Broadly, the panel is interested in forging new theoretical and methodological approaches within this field of study. First, it historicizes and theorizes the relationship between humans and nature in the pre-modern world, while remaining attuned to regional and ecological specificities. It eschews anthropocentrism, and understands agency and historical action as distributed across the living, human and non-human, as also non-living actants. Consequently, it proposes environmental histories of the pre-modern, which do not prioritize human action as the only source of historical transformation. Second, it explores interdisciplinary approaches and new archives to answer these questions. It brings together the methods of history and art history with archaeology and environmental sciences, and considering both textual and non-textual archives.

Presentations

The elephant and the peacock throne
Anooshahr Ali - University of California, History, Davis, United States
Ancient Elephantology: Anthropomorphic Medical Treatises in India
Athanickal Hariprasad - The English and Foreign Languages University, School of Interdisciplinary Studies, Hyderabad, India
It doesn’t stop at the Blackbuck: The world of the Bishnoi community of Rajasthan (India)
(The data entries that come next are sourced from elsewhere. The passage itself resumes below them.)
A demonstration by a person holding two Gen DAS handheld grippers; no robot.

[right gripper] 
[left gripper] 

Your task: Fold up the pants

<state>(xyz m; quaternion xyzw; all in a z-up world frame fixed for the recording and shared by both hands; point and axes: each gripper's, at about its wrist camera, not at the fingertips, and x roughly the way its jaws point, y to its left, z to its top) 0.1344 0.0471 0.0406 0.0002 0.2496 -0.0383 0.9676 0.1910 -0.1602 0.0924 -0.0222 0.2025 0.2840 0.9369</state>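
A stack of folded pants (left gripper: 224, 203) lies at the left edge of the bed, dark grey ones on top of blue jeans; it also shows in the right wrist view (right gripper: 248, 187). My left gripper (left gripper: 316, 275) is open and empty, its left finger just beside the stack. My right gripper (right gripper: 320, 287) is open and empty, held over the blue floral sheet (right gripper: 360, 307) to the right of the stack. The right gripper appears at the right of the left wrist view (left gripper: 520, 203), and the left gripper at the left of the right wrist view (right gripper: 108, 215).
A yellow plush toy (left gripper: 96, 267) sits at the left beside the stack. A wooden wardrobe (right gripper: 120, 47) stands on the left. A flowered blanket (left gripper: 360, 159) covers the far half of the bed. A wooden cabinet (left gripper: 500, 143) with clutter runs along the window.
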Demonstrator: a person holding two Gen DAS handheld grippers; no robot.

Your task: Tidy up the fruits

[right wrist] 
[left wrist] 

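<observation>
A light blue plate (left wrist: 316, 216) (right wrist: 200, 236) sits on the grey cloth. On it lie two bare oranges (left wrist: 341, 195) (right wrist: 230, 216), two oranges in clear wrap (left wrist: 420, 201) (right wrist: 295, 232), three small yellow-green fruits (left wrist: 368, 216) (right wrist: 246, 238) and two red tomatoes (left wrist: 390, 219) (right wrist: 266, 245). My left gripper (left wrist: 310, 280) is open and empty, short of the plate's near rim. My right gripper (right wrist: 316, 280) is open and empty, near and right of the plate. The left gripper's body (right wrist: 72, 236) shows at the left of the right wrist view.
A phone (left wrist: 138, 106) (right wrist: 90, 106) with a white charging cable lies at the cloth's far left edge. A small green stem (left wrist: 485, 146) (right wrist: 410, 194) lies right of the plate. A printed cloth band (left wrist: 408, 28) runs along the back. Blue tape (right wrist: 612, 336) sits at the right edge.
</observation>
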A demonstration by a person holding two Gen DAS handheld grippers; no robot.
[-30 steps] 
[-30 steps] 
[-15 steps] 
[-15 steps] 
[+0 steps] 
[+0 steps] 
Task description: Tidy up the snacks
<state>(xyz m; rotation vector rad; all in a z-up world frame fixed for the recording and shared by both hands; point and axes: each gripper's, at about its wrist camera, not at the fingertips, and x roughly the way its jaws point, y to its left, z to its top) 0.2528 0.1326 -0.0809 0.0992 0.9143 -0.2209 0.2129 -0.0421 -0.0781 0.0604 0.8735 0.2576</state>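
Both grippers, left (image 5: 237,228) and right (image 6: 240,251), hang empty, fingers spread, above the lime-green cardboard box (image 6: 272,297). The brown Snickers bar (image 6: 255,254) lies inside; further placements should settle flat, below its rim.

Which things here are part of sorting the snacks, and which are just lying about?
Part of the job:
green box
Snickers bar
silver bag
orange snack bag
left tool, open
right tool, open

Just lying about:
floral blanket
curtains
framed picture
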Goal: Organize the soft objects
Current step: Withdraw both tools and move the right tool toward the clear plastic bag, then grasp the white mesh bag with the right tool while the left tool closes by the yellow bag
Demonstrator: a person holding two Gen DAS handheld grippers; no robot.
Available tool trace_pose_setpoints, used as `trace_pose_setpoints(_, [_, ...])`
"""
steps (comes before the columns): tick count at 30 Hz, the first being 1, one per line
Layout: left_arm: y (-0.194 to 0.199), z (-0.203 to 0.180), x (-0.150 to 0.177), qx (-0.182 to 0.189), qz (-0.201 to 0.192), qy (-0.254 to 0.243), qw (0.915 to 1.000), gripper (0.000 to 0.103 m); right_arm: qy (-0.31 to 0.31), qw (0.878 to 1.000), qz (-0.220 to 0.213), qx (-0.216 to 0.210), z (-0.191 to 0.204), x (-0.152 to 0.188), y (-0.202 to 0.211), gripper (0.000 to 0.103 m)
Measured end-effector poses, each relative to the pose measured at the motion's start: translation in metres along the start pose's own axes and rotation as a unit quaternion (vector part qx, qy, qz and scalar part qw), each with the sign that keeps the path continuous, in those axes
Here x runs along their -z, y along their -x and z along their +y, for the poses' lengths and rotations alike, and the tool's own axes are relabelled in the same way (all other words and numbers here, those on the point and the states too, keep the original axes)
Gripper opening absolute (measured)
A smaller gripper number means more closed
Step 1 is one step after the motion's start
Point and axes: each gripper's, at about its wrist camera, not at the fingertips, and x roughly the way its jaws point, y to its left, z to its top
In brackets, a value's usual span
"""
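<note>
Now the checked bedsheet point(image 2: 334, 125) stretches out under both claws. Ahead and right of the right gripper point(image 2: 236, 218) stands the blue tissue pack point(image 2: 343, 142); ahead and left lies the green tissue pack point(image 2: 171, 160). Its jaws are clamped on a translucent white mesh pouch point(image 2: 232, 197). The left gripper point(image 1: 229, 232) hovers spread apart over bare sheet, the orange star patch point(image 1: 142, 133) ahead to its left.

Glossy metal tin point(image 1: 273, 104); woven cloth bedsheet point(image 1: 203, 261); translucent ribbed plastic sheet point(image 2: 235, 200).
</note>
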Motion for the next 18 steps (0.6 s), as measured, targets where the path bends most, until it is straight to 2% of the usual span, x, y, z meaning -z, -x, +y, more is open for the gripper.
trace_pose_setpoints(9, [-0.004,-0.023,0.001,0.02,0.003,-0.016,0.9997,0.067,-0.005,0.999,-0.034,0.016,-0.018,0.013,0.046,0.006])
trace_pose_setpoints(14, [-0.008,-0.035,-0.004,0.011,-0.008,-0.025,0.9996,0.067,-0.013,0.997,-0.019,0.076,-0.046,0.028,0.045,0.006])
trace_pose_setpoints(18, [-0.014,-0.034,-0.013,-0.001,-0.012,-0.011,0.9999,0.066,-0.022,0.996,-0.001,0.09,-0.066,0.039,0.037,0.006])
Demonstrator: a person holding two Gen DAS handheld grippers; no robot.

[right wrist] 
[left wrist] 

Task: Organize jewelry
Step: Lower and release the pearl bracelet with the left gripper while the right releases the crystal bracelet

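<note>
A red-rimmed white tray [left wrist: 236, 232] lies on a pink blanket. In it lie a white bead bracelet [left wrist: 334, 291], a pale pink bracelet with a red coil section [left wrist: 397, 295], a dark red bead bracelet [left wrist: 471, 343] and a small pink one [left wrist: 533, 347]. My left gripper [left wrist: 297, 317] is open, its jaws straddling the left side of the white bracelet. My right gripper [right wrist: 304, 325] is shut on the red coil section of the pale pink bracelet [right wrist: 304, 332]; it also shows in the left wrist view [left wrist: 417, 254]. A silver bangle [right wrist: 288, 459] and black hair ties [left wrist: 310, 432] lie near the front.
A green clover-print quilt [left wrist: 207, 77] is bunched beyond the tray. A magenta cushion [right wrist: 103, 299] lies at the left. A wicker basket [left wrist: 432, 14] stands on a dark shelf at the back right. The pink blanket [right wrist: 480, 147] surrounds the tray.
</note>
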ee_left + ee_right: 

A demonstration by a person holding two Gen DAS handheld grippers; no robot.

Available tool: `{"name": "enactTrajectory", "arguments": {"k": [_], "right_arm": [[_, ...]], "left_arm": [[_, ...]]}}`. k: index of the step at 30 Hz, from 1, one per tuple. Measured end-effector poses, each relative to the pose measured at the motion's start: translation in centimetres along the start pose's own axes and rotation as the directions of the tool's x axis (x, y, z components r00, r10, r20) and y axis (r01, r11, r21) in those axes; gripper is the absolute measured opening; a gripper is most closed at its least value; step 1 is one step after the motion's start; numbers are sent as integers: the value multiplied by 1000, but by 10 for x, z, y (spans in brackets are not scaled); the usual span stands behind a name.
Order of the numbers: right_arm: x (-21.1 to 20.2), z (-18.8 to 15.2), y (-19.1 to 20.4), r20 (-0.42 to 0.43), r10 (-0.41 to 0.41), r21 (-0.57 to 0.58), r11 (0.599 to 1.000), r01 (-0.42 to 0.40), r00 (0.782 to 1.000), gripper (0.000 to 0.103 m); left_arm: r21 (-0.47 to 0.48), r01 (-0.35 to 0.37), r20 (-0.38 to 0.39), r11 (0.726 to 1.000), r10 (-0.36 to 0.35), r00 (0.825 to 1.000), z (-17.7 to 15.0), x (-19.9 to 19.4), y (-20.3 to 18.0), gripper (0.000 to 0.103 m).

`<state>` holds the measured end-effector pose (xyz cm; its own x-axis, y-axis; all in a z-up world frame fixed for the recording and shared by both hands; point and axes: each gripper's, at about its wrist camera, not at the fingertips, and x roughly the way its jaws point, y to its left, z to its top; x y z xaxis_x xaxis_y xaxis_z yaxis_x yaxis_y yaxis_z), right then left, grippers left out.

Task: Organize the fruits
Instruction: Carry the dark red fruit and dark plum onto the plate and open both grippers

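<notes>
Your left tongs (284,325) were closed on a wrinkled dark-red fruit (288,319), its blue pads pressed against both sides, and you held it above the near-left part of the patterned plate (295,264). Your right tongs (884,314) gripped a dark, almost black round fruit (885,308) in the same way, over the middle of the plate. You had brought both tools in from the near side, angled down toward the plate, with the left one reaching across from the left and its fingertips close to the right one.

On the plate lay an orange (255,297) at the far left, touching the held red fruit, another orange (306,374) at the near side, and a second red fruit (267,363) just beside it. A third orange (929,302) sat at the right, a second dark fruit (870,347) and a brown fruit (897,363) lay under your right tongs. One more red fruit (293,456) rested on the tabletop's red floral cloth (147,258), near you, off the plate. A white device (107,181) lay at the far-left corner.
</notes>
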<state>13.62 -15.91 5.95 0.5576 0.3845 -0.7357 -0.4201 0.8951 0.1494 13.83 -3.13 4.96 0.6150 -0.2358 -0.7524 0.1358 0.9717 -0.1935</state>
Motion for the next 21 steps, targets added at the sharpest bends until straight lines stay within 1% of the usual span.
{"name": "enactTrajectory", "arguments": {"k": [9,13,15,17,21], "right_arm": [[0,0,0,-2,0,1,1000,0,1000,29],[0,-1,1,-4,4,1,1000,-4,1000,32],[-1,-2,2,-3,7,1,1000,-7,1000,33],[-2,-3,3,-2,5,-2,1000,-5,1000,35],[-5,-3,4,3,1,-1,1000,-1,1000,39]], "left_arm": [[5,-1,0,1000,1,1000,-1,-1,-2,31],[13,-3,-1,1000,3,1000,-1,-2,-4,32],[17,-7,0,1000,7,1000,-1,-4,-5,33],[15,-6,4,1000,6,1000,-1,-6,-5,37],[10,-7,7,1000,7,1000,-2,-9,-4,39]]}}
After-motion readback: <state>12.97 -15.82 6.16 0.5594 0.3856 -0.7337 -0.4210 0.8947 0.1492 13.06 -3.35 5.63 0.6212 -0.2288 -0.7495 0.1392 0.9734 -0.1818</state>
Chaturvedi Neekee - University of Rajasthan, History and Indian culture, Jaipur, India
Wilderness and Supernature: The Owl in Early Modern South Asia
Cherian Divya - Princeton University, History, Princeton, United States
How encounters with animals enhance the image of the Vaiśeṣika founder Kaṇāda
Ge Ge - University of Vienna, Department of South Asian, Tibetan and Buddhist Studies, Vienna, Austria
Bodies of Power, Acts of Power: Medieval Elephant Combat, Royal Spectacle, and the Mānasollāsa
Gutierrez Andrea - The University of Texas at Austin, Department of Asian Studies, Austin, United States
In Life and the Afterlife: The Relationship between Animals and Humans among the Sumi Tribe of Nagaland
Kiba Atokali - North-Eastern Hill University, History, Shillong, India
Elephants & Queens: A Feminist History of the Gond Kingdom of Garha, 1500-1800
Paul Gera Nastasia - University of Washington, Gender, Women & Sexuality Studies, Seattle, United States
Symbolic Animals:The Lion in the Shaping of the Warrior Goddess in Kuṣāṇa and Early Gupta India
Policardi Chiara - University of Milan, Dipartimento di Studi letterari, filologici e linguistici, Milano, Italy
Animal Individualities: History-Writing Beyond Species-Thinking
Rajani Shayan - Lahore University of Management Sciences, History, Lahore, Pakistan
Burning the Forest:Anthropocentric and Non-Anthropocentric Valences of Dharma in the Mahabharata
Ramaswami Shankar - O P Jindal Global University, Jindal Global Law School, Sonipat, India
Humans and animals in the Mahābhārata (XIII.114-117): The Law of non-Violence (ahiṃsā)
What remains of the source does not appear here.